• [ASSIGNMENT]:
Everything in the listing below has to be repeated exactly, except the pictures.

• [DATA FOR PROCESSING]:

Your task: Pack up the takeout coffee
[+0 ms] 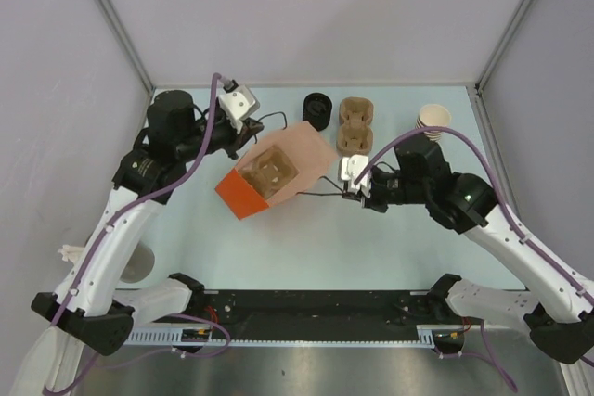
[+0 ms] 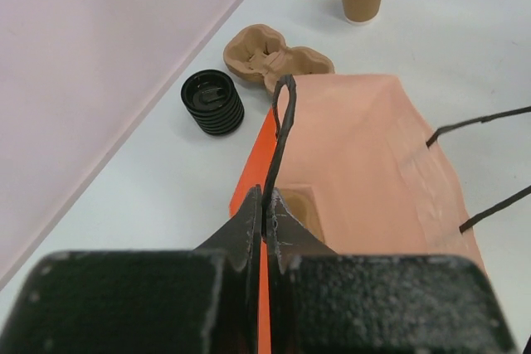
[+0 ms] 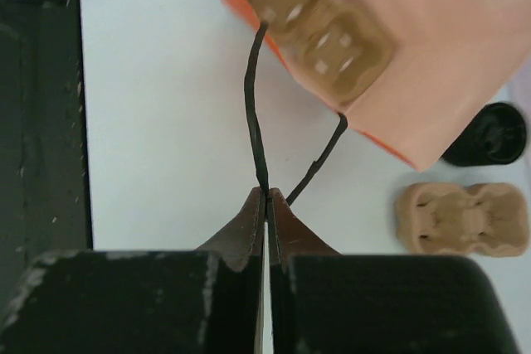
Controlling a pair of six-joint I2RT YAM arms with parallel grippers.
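Left fingers (image 2: 246, 235) and right fingers (image 3: 250, 225) pinch black handles (image 2: 276, 162) of the bag (image 1: 299, 149).

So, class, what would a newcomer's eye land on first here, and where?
First, the orange-and-pink paper bag lying mid-table, mouth open, with a moulded cup carrier inside. The left gripper and right gripper each pinch one black cord handle, from opposite sides. Along the far edge sit black lids, a second carrier and stacked tan cups.

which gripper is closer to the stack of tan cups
right. the right gripper pinches a bag handle just left of the cup stack; the left gripper is on the far side of the bag
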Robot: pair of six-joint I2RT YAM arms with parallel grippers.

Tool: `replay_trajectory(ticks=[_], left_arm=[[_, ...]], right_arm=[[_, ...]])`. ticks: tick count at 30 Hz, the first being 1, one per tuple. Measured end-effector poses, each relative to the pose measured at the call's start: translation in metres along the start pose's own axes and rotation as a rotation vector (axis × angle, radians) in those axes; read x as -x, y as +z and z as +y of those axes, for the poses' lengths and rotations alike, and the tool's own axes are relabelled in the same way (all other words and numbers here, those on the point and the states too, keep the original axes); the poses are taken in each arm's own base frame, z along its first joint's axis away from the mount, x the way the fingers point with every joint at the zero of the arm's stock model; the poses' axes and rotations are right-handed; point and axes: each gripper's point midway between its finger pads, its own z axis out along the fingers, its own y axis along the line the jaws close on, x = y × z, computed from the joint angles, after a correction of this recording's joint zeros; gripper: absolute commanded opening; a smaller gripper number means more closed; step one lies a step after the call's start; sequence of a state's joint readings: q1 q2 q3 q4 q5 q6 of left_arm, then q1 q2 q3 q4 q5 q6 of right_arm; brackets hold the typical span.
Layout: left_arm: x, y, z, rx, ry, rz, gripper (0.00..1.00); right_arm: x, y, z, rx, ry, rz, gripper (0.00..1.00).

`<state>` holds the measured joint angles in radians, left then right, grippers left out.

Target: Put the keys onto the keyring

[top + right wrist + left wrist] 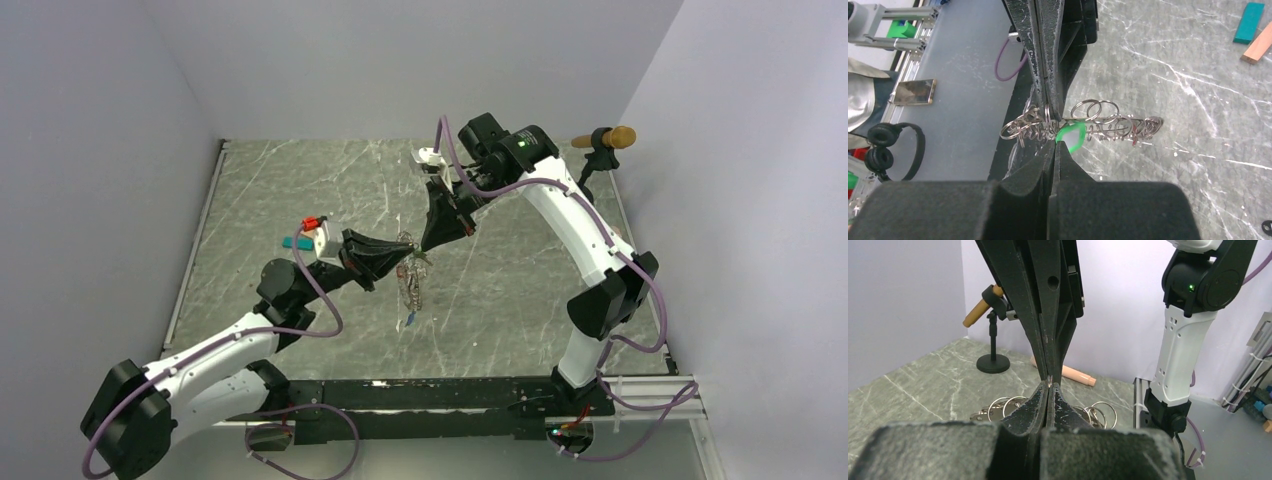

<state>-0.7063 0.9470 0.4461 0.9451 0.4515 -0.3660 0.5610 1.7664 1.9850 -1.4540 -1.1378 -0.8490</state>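
Metal keyring [1118,121], thin and jangly, pinched from two sides above the counter [520,300].
We judge it light, stiff and slick, with small loops that swing freely, so the bare wire is the place to hold. The left tool [403,260] is clenched there. The right tool [1056,146] is clenched tip to tip against it, seemingly on the plastic head of the green key [1071,136], which touches the ring. The blue key [410,320] dangles at the cluster's low end.
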Motion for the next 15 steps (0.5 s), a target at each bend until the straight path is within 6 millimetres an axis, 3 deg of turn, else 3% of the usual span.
replay_trajectory(ticks=[9,15], left_arm=[[-0.001,-0.011,-0.005,-0.116,0.011,0.048,0.0],[0.001,-0.009,-0.013,-0.213,0.002,0.071,0.0]], right_arm=[[0.0,0.007,0.007,0.035,-0.012,-0.001,0.02],[-0.001,0.016,0.014,0.063,-0.011,0.012,0.02]])
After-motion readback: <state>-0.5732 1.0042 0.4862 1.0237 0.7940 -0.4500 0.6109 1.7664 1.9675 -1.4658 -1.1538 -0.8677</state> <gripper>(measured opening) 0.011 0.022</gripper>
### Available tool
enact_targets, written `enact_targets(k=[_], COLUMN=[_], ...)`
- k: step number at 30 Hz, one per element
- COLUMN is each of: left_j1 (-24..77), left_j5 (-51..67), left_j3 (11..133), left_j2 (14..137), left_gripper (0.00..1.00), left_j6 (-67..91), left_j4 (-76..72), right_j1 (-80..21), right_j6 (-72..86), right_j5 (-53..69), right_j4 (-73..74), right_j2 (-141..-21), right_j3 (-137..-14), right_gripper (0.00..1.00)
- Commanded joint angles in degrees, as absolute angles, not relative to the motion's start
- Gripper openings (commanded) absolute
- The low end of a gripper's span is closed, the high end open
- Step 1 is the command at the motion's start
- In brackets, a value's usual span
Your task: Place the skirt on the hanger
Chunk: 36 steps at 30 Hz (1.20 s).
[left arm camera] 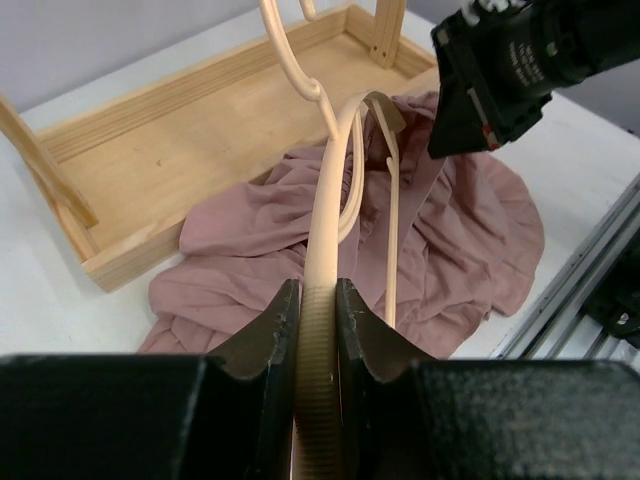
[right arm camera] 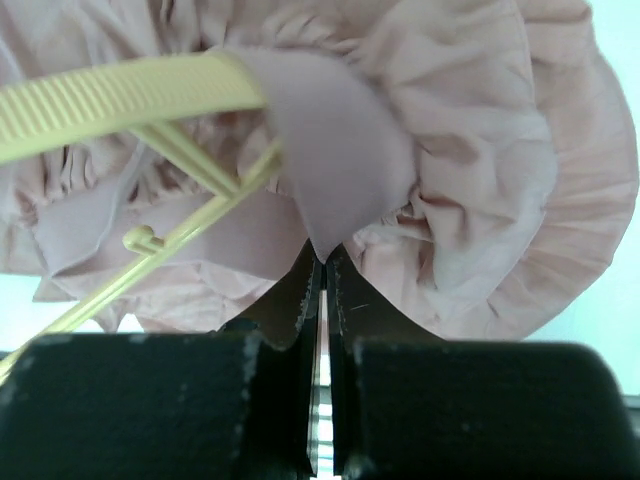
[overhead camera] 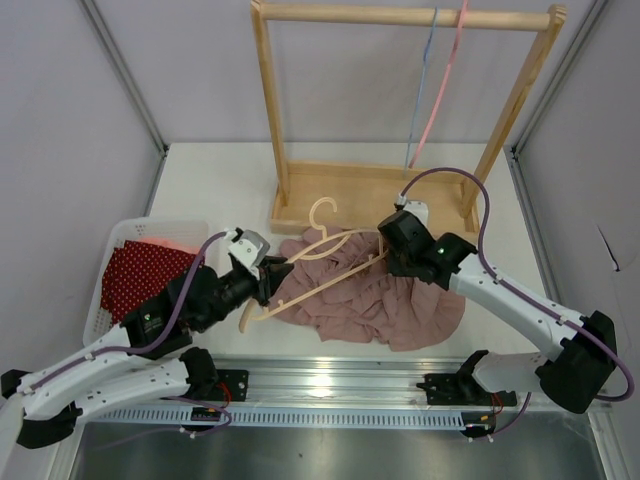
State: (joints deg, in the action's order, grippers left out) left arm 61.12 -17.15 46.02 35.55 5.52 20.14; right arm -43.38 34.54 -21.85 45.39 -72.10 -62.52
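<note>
Lighting bright, even, from overhead. Top view sharp, shadows soft. Glare streak on the silver aluminium rail (overhead camera: 320, 380). Left wrist: black fingers (left arm camera: 265, 345) of the left gripper (left arm camera: 317, 300) blurred up close; cream ribbed plastic hanger (left arm camera: 325, 200) soft near them, sharper further out. Right wrist: right gripper (right arm camera: 324, 268) out of focus, crumpled dusty-pink skirt (right arm camera: 480, 150) crisp, white table (right arm camera: 625, 40) blown out at the edges.

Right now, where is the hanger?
In the top view, the hanger sits mid-table over the pink skirt, in front of the wooden rack, its left end clamped in the left end effector.
</note>
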Motion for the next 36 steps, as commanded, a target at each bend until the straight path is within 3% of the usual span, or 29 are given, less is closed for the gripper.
enact_targets(k=[1,9,36], left_j1=[61.5,62.4,66.7], left_j5=[-13.6,-9.0,-17.1], left_j3=[44.6,42.2,36.6], left_j2=[35.5,38.6,56.4], left_gripper=[0.00,0.00,0.00], left_j6=[4.5,4.4,7.9], left_j4=[13.0,10.4,-13.1], right_j1=[-45.4,-48.0,-57.0], right_j6=[35.7,36.6,39.9], right_j5=[-21.0,-22.1,-22.7], right_j4=[47.7,51.6,54.1], right_j2=[-71.0,-71.4,-69.2], right_j3=[-64.9,-67.5,-68.5], right_gripper=[0.00,0.00,0.00])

• [REPLY]:
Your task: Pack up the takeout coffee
[+0 ms] 
[+0 ms] 
[+0 ms] 
Controlling a pair of six-joint I2RT YAM arms with parallel grippers.
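Left fingers (image 2: 246, 235) and right fingers (image 3: 250, 225) pinch black handles (image 2: 276, 162) of the bag (image 1: 299, 149).

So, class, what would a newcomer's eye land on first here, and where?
First, the orange-and-pink paper bag lying mid-table, mouth open, with a moulded cup carrier inside. The left gripper and right gripper each pinch one black cord handle, from opposite sides. Along the far edge sit black lids, a second carrier and stacked tan cups.

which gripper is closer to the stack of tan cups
right. the right gripper pinches a bag handle just left of the cup stack; the left gripper is on the far side of the bag
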Robot: pair of six-joint I2RT YAM arms with parallel grippers.

Tool: `replay_trajectory(ticks=[_], left_arm=[[_, ...]], right_arm=[[_, ...]])`. ticks: tick count at 30 Hz, the first being 1, one per tuple. Measured end-effector poses, each relative to the pose measured at the call's start: translation in metres along the start pose's own axes and rotation as a rotation vector (axis × angle, radians) in those axes; read x as -x, y as +z and z as +y of those axes, for the poses' lengths and rotations alike, and the tool's own axes are relabelled in the same way (all other words and numbers here, those on the point and the states too, keep the original axes); the poses are taken in each arm's own base frame, z along its first joint's axis away from the mount, x the way the fingers point with every joint at the zero of the arm's stock model; the poses' axes and rotations are right-handed; point and axes: each gripper's point midway between its finger pads, its own z axis out along the fingers, its own y axis along the line the jaws close on, x = y × z, computed from the joint angles, after a correction of this recording's joint zeros; gripper: absolute commanded opening; a smaller gripper number means more closed; step one lies a step after the call's start; sequence of a state's joint readings: q1 q2 q3 q4 q5 q6 of left_arm, then q1 q2 q3 q4 q5 q6 of right_arm; brackets hold the typical span.
Layout: left_arm: x, y, z, rx, ry, rz, gripper (0.00..1.00); right_arm: x, y, z, rx, ry, rz, gripper (0.00..1.00).

`<state>` holds the measured joint angles in radians, left then right, grippers left out.

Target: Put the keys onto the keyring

[top + right wrist + left wrist] 

<state>-0.7063 0.9470 0.4461 0.9451 0.4515 -0.3660 0.5610 1.7664 1.9850 -1.4540 -1.1378 -0.8490</state>
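Metal keyring [1118,121], thin and jangly, pinched from two sides above the counter [520,300].
We judge it light, stiff and slick, with small loops that swing freely, so the bare wire is the place to hold. The left tool [403,260] is clenched there. The right tool [1056,146] is clenched tip to tip against it, seemingly on the plastic head of the green key [1071,136], which touches the ring. The blue key [410,320] dangles at the cluster's low end.
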Motion for the next 15 steps (0.5 s), a target at each bend until the straight path is within 6 millimetres an axis, 3 deg of turn, else 3% of the usual span.
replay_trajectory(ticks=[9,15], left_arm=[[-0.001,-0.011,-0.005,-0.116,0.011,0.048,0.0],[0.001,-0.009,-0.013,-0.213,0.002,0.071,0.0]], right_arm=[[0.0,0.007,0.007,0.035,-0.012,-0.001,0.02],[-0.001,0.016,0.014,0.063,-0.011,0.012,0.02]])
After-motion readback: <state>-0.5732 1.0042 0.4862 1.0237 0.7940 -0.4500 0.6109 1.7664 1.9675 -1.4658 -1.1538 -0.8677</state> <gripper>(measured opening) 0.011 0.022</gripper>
### Available tool
enact_targets, written `enact_targets(k=[_], COLUMN=[_], ...)`
- k: step number at 30 Hz, one per element
- COLUMN is each of: left_j1 (-24..77), left_j5 (-51..67), left_j3 (11..133), left_j2 (14..137), left_gripper (0.00..1.00), left_j6 (-67..91), left_j4 (-76..72), right_j1 (-80..21), right_j6 (-72..86), right_j5 (-53..69), right_j4 (-73..74), right_j2 (-141..-21), right_j3 (-137..-14), right_gripper (0.00..1.00)
- Commanded joint angles in degrees, as absolute angles, not relative to the motion's start
- Gripper openings (commanded) absolute
- The low end of a gripper's span is closed, the high end open
- Step 1 is the command at the motion's start
- In brackets, a value's usual span
Your task: Place the skirt on the hanger
Chunk: 36 steps at 30 Hz (1.20 s).
[left arm camera] 
[right arm camera] 
[overhead camera] 
State: (joints deg, in the action's order, grippers left out) left arm 61.12 -17.15 46.02 35.55 5.52 20.14; right arm -43.38 34.54 -21.85 45.39 -72.10 -62.52
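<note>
Lighting bright, even, from overhead. Top view sharp, shadows soft. Glare streak on the silver aluminium rail (overhead camera: 320, 380). Left wrist: black fingers (left arm camera: 265, 345) of the left gripper (left arm camera: 317, 300) blurred up close; cream ribbed plastic hanger (left arm camera: 325, 200) soft near them, sharper further out. Right wrist: right gripper (right arm camera: 324, 268) out of focus, crumpled dusty-pink skirt (right arm camera: 480, 150) crisp, white table (right arm camera: 625, 40) blown out at the edges.

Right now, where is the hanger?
In the top view, the hanger sits mid-table over the pink skirt, in front of the wooden rack, its left end clamped in the left end effector.
</note>
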Motion for the next 36 steps, as commanded, a target at each bend until the straight path is within 3% of the usual span, or 29 are given, less is closed for the gripper.
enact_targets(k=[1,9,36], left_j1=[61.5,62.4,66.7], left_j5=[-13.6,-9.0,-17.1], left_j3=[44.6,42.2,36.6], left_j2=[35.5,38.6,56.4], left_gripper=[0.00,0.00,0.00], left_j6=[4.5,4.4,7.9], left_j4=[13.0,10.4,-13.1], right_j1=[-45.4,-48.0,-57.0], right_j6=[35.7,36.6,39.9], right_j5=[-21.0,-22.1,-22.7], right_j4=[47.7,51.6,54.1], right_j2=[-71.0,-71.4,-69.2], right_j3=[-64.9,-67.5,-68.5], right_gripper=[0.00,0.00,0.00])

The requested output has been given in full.